Estacioné del lado de la placita. Estaba con cero ganas de charlar, o actuar que me importaba lo que sea que me dijeran. Me quedé esperando, mientras la vida pasaba a mi alrededor. Los nenes estaban jugando. Los turistas descubriendo. Un chico sacando fotos, los padres que llegaban para pasar a buscar a sus hijos, los bondis pasando. Vida y rutina.

Nada extraordinario. Pero era increíble y raro para mí. Porque no veía mucho. No escuchaba a nadie.

La serpiente había desaparecido.

Apreté los labios para evitar sonreír como una pirucha, esperando paciente. Escuché voces en inglés, probablemente turistas negociando con el fotógrafo. No tuve mucho tiempo para chusmear. El portón se abrió, y Priscila salió en medio del hormiguero. Sonrió al verme, y cruzó con cuidado.

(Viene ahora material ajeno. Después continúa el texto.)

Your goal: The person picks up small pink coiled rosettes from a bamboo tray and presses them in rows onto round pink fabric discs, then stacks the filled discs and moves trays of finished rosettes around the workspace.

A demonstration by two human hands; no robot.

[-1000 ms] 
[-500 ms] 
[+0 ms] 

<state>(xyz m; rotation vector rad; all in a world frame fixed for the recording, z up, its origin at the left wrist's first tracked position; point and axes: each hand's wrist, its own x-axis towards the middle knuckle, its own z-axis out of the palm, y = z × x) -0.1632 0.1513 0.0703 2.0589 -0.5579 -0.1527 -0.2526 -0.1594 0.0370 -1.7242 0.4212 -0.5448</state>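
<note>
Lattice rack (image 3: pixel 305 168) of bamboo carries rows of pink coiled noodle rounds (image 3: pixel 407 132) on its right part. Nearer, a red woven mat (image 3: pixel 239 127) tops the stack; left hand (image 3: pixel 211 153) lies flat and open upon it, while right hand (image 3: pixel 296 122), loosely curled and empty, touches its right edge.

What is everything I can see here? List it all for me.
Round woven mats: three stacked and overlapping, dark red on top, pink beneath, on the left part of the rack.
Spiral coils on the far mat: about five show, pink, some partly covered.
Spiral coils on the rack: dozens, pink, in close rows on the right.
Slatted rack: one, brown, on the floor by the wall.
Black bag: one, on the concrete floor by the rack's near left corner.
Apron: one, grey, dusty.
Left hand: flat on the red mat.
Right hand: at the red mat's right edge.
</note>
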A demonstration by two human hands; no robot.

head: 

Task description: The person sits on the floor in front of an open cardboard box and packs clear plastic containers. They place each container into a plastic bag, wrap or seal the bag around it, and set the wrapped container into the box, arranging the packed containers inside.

No era muy buena con los chicos, o con la gente en general, pero Pri era otra cosa. Era demasiado buena como para no quererla. Los cachetes redondos se le marcaron más cuando saqué dos barritas de cereal de mi mochila. Le di la de chips de chocolate, y casi se puso a saltar. Me reí.

—¿Y enana? ¿Todo bien, o te mandaste una macana?

Pri se rio, negando, mientras nos perdíamos entre la gente.

—¡No! Estuvo todo re bien —aseguró, abriendo la barra—. Tenía un hambre... ¿Qué vamos a merendar?

—Ah, bueno, vos sí que tenés prioridades bien puestas —la cargué. Mi mente se enfocó en ella por un ratito, mientras me contaba, con la boca llena de cereal, cuántos de sus compañeros de primaria se habían ido a otra secundaria, qué profesores tenía y más detalles de la técnica que la habían asombrado.

Me recordó a mí misma. Esa energía, esa curiosidad y creatividad. En lo más profundo de mi corazón, deseé que nunca perdiera esa chispa. Deseé que ella no fuera parte de lo inexplicable jamás.

Y lo deseé con todavía más fuerza al verla reír a carcajadas mientras merendábamos. Lo pedí con más anhelo al irme de su casa. Y lo rogué con lágrimas a la luna a la noche, de frente a mi ventana.

Con ese maldito cuaderno de vuelta en mi escritorio.